坂本鉄男 イタリア便り 列車衝突の背景に

 今月12日の正午前、オリーブ畑とブドウ畑が広がる南伊プーリア州の平野の真ん中を走るローカル線で、4両編成の列車同士が時速約100キロで正面衝突し、死者23人、負傷者50人以上という惨事を起こした。

 いくら単線とはいえ、人為的原因の事故としか思えない。

 イタリアは1960年代のモータリゼーションの普及により、長年「旅行は自家用車で」が常識であった。

 このため、道路の舗装率や高速道路の充実ぶりに比べると、鉄道網の整備は大きく遅れてきた。
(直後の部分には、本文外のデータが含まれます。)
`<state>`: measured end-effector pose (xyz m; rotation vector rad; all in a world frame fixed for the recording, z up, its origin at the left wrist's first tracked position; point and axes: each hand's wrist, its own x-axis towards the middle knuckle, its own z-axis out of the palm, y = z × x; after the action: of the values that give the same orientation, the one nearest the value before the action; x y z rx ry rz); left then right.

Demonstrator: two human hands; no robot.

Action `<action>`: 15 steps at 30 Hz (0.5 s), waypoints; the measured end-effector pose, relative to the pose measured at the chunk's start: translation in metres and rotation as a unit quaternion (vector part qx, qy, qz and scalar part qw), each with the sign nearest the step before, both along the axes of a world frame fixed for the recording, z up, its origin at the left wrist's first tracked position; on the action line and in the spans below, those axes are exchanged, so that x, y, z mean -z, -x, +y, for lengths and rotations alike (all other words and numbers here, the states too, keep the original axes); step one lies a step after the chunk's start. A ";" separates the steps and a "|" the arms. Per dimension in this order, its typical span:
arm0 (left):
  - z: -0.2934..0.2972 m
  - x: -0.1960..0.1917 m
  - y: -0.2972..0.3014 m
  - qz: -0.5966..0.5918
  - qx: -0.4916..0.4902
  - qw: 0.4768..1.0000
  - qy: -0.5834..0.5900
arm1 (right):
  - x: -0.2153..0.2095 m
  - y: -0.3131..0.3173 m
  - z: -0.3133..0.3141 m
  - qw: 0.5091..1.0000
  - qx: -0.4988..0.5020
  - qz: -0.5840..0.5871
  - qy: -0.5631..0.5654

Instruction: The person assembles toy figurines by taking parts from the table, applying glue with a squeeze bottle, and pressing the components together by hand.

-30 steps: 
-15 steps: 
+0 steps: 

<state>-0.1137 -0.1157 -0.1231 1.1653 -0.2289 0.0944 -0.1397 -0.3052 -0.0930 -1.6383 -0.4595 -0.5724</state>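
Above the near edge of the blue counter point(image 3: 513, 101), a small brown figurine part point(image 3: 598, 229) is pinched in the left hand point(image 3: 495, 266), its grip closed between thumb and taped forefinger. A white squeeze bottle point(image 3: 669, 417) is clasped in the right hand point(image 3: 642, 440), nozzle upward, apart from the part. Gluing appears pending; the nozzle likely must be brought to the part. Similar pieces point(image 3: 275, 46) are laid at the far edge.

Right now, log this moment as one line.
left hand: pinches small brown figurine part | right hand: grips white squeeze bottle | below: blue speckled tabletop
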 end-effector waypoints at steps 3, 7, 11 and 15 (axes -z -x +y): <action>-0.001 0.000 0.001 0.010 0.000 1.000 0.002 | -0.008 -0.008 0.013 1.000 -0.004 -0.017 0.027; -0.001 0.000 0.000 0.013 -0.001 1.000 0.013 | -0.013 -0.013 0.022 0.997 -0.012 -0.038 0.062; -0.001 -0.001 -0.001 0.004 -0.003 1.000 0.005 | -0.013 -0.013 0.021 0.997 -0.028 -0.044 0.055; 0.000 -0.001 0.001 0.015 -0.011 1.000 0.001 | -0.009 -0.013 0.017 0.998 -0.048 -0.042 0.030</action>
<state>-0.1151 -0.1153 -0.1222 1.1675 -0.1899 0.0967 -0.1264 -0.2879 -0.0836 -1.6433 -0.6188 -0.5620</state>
最近ようやく、ローマ-ミラノ間など、大都市間には最新式の高速列車が頻繁に走るようになったが、南伊では12日の惨劇が起きた区間を含め、鉄道の70%が単線である。

 思い出されるのは、一昨年の夏、日本から来て南伊を鉄道とバスで旅行した友人夫婦の話である。

 「イタリアのローカル線には驚きましたね。田舎の駅で待っていたら、汽車が停車しないで通過してしまいました。遅れていたためですかね。駅員がこちらを見て肩をすくめているのにはあきれました」

 今回の事故が、ローカル線の複線化につながればよいのだが。